“Kamu sepertinya sedang belajar keras.”
“Ya. Aku memang sedang belajar keras sampai seseorang menggangguku.”
“Jangan berkata yang jahat.”
“Tapi kamu tidak marah, kan?”
“Tentu saja tidak. Bagaimana mungkin aku marah padamu?”
“Haha.”
Jika ada orang lain yang mendengarnya berkata begitu, mereka mungkin sudah pingsan di tempat. Kata-kata itu sebaiknya hanya disimpan untuk dirinya sendiri. Saat ini, Madeline terlalu bahagia untuk melakukan apa pun selain tertawa.
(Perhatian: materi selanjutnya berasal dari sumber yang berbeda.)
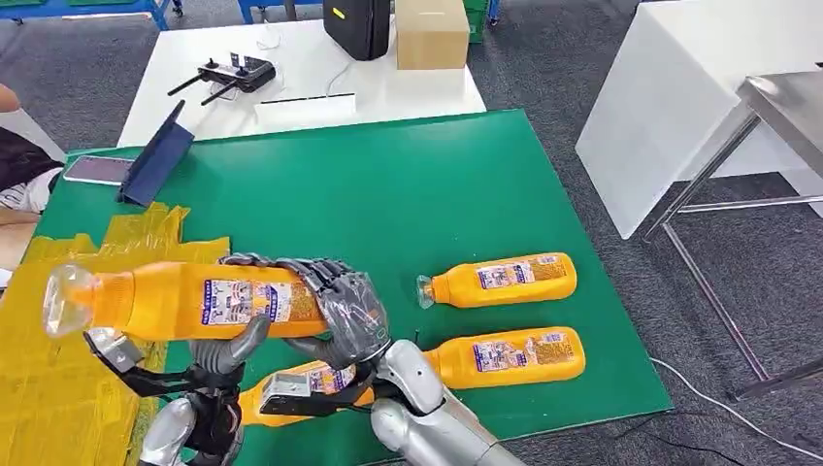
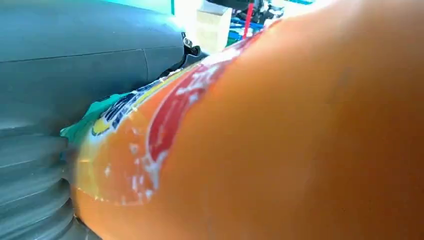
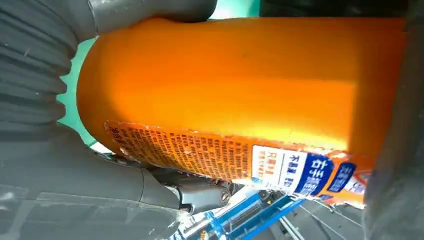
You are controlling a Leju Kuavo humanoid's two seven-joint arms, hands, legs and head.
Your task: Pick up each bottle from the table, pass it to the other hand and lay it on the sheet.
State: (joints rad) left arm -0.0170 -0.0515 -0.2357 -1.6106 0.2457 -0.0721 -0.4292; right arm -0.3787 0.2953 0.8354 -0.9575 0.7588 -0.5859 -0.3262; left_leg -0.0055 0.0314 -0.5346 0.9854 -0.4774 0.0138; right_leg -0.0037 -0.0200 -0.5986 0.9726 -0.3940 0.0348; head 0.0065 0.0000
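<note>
Held level above the bench's near left corner, an orange bottle (image 1: 184, 299) sits between both hands mid-handover: the right hand (image 1: 335, 306) wraps its fingers (image 1: 291, 267) around the labelled base end, while the left hand (image 1: 209, 364) cups it from below, fingers curled against it. If the right hand lets go before the left has a firm hold, the smooth bottle could roll off, falling short of the yellow sheet (image 1: 68, 388) onto the third bottle (image 1: 291, 386) lying under the hands, or knocking the two bottles (image 1: 500, 279) near the right edge.

Glossy orange plastic bottle (image 1: 184, 299), crinkled yellow sheet (image 1: 53, 388)
</note>
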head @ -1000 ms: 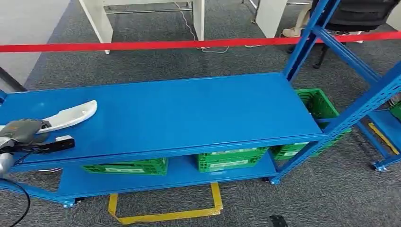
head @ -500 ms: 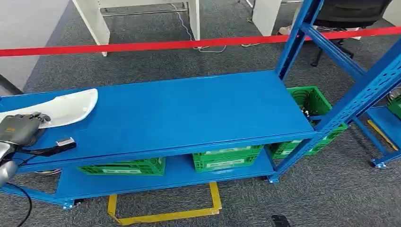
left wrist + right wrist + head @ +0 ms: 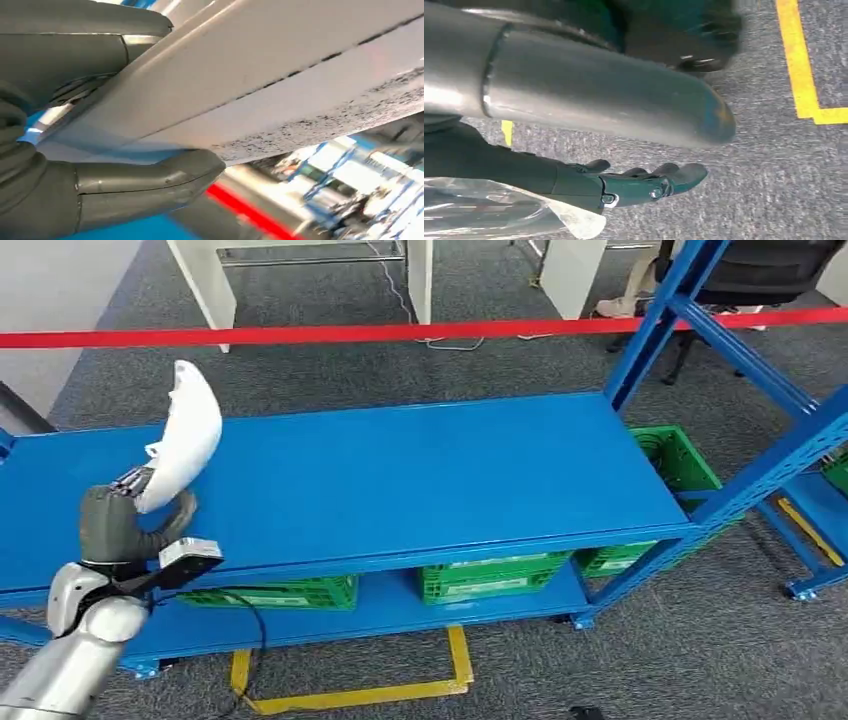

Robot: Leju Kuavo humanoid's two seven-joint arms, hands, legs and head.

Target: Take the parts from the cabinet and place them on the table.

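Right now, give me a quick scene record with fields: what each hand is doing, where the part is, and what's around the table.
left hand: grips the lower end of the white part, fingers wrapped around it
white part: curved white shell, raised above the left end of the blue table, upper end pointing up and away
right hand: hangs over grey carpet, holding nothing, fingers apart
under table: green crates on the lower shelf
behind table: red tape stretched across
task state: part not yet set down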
Namun, pasti ada alasan mengapa dia datang ke sini. Dia tidak mungkin hanya mengatakan sesuatu yang konyol seperti “Aku merindukan wajahmu.”
“Aku merindukan wajahmu.”
“Tidak mungkin.”
“Dan ada sesuatu yang menggangguku.”
Yah, itu masuk akal. Dia tidak mungkin datang tanpa alasan. Ian mengeluarkan sesuatu yang kecil dari saku. Benda itu terlalu buram untuk dikenali, sehingga Madeline mengerutkan kening, tidak bisa melihat dengan jelas. Benda itu terlihat kecil di tangan pria itu, namun terasa pas di tangan Madeline. Rasanya familiar, seperti dompet yang terbuat dari kulit sapi lembut.
“Apa ini?”
“Buka saja.”
Ian mengangguk, mendorongnya untuk melanjutkan. Dia menghela napas lagi. Seekor laba-laba merayap di belakangnya. Madeline dengan hati-hati membuka kotak kulit itu, menemukan sepasang kacamata di dalamnya. Kacamata itu persis seperti yang dia pasang di Bond Street, London.
“Ini adalah-”
“Tidak masuk akal belajar dengan penglihatan yang buruk. Itu saja, jadi jangan menolaknya.”
Percaya bahwa "itu saja" akan menjadi tindakan yang naif, mengingat upaya yang dia lakukan untuk memberikan kacamata yang persis seperti yang dia beli di London. Dan kacamata itu buatan tangan. Setidaknya, itu adalah sesuatu yang hanya bisa dibuat di toko kacamata di Bond Street. Madeline menahan diri agar sudut bibirnya tidak melengkung ke atas.
“Kamu tidak akan mencobanya?”
Dia berpura-pura tidak melihat, mendorongnya dengan tidak sabar. Tatapannya yang sekilas pada Madeline terlihat cemas.
“Kamu akan mendapat masalah besar jika tidak segera memakainya.”
Meskipun dia berkata begitu, sentuhan Madeline sangat lembut saat dia mengeluarkan kacamata itu dari tempatnya. Dia mengenakannya dengan hati-hati. Dan tiba-tiba, penglihatannya menjadi jelas.
“Sebenarnya, aku ingin tahu apakah kamu membutuhkannya.”
“Kenapa?”
Madeline tersenyum lembut dengan kacamata itu.
“Karena kamu mungkin menyukai melihat dengan jelas, tetapi kamu mungkin tidak menyukai melihatku.”
“…”
“Itu pendapat yang tidak adil.”
Madeline memperhatikan suaranya yang sedikit serak. Dia melepas kacamatanya. Dengan satu tangan, dia dengan lembut meraih pipi pria itu. Dia mendekat padanya.
“Ketika kamu sedekat ini, aku bisa melihat segalanya.”
Lukamu, kerutan di sekitar matamu, kilauan di pupilmu.
“Oh?”
“Jadi, jangan membuat komentar ‘jelek’ seperti itu. Tidak adil setelah kamu bersusah payah memberikan hadiah ini, kan?”